Have you missed me the past week PT







:whistling2:


----------



## SlimPickins (Aug 10, 2010)

Bazooka-Joe said:


> Hi Aaron new board or old board?
> 
> 1rst coat second or third or all?


Der Joe, it's old new board with a 1-2-3 coat. Get with the program!


----------



## Bazooka-Joe (Dec 31, 2010)

SlimPickins said:


> Der Joe, it's old new board with a 1-2-3 coat. Get with the program!


hey there is a marshmallow outside borrow some 120 grit from 2buck and get busy


----------



## PrecisionTaping (Feb 2, 2012)

2buckcanuck said:


> been taping most of your life I see PT:whistling2:
> 
> 
> 
> ...


You son of a b!tch!! lol! 
Actually I did kind'a miss you... :blink:
That's the weird part...

But about the picture!
Like you said "Plus who to Hell checks something like that"
I thought I knew what I was looking at but then thought the same thing. Who looks at something like that? So I wasn't exactly sure what I was seeing anymore. And that's why I asked.


----------



## chris (Apr 13, 2011)

thats what all bazooka tapes look like .... dont they?


----------



## Muddauber (Jan 26, 2008)

I don't see the problem here. What does he do, tape a ceiling flat then pull it down to see what the mud looks like ?What flavor does he smoke ?


----------



## Muddauber (Jan 26, 2008)

If he is talking about the dry tape at the edge of the tape then check the tape slot for dried mud.


----------



## Philma Crevices (Jan 28, 2012)

Looks about normal to me as well... if I'm looking at what I think I am :whistling2:

Tape ran, then pulled off, pic is of mudded side fo tape/...
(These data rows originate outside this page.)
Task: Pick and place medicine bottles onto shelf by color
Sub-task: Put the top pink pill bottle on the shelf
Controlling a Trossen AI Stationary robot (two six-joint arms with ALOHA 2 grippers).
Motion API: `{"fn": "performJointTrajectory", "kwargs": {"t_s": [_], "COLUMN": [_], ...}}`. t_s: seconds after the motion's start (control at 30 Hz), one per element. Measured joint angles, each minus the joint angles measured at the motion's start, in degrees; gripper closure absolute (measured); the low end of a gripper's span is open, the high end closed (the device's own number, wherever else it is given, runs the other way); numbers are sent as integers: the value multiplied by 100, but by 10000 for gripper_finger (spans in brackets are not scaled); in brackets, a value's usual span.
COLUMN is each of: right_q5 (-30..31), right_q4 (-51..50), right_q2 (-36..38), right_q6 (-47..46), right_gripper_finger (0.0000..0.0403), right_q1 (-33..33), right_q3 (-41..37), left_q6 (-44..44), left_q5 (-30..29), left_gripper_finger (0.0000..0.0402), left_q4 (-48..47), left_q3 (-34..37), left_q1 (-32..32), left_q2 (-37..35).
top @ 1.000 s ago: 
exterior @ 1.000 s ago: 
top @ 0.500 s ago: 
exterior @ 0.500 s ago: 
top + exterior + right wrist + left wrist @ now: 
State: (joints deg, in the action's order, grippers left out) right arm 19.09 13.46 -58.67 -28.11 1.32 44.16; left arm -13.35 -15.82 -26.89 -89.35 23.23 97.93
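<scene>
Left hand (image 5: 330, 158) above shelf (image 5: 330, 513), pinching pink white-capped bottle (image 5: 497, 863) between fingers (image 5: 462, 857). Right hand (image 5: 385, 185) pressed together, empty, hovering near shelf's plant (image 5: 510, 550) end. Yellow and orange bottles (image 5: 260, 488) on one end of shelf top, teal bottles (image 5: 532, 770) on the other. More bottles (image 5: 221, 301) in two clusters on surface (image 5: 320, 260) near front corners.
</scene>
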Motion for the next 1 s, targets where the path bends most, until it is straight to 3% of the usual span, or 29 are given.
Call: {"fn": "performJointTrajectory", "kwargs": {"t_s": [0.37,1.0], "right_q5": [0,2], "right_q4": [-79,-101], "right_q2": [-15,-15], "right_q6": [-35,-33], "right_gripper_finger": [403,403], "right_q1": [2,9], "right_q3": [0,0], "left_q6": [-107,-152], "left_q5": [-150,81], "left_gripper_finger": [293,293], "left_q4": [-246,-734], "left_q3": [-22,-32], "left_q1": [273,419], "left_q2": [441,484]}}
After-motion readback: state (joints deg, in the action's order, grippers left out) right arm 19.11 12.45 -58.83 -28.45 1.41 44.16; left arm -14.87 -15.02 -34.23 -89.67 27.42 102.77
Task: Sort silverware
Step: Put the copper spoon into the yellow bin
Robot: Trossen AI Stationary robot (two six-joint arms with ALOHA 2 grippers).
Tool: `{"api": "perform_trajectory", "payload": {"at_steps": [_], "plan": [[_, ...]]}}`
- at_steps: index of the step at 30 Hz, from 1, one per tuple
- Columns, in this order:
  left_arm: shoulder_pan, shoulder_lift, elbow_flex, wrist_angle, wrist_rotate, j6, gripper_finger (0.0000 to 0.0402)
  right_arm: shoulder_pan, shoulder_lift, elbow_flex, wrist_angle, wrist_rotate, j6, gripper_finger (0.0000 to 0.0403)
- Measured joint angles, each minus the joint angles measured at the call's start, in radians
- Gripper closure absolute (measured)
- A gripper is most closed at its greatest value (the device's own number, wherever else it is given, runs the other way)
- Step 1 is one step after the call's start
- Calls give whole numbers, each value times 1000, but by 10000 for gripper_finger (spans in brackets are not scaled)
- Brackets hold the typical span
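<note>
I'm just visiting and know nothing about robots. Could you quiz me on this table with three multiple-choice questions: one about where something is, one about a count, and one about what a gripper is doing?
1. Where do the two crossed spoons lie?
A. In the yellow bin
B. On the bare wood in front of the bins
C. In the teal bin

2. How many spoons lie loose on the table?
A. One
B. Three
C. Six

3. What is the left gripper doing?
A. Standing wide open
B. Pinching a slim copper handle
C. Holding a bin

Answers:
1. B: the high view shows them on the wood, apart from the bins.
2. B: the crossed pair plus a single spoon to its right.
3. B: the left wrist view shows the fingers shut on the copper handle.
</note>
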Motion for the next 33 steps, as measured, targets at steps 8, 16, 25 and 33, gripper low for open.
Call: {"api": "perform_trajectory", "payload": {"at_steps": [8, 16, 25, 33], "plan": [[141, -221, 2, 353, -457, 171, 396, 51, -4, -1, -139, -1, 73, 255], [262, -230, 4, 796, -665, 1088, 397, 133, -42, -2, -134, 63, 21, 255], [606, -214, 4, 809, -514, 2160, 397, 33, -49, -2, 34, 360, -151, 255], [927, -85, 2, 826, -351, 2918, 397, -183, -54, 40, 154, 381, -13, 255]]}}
Wheel blister (what we call it) would be normal on the one side wheel is ran on. Whats the problem he's having after wiping his ceiling joints?


----------



## Bazooka-Joe (Dec 31, 2010)

chris said:


> thats what all bazooka tapes look like .... dont they?


ya know that is true when you wipe with a knife sometimes you get that kind ripple and then a second wipe takes it out


----------



## ColumbiaTechSupport (Aug 13, 2010)

Bazooka-Joe said:


> Hi Aaron new board or old board?
> 
> 1rst coat second or third or all?


not sure, will find out


----------



## ColumbiaTechSupport (Aug 13, 2010)

PrecisionTaping said:


> Ya....what are we looking at here?
> I don't see any tape...is that just the wet mud? Or is that dry and then the tape's been pulled off?


The tape's been pulled off and we are looking at wet mud with dry spots


----------



## sdrdrywall (Sep 4, 2010)

After looking at the picture for a bit .I think hes not keeping the taper tight to the ceiling .weak arming it so he tapes real slack ....maybe


----------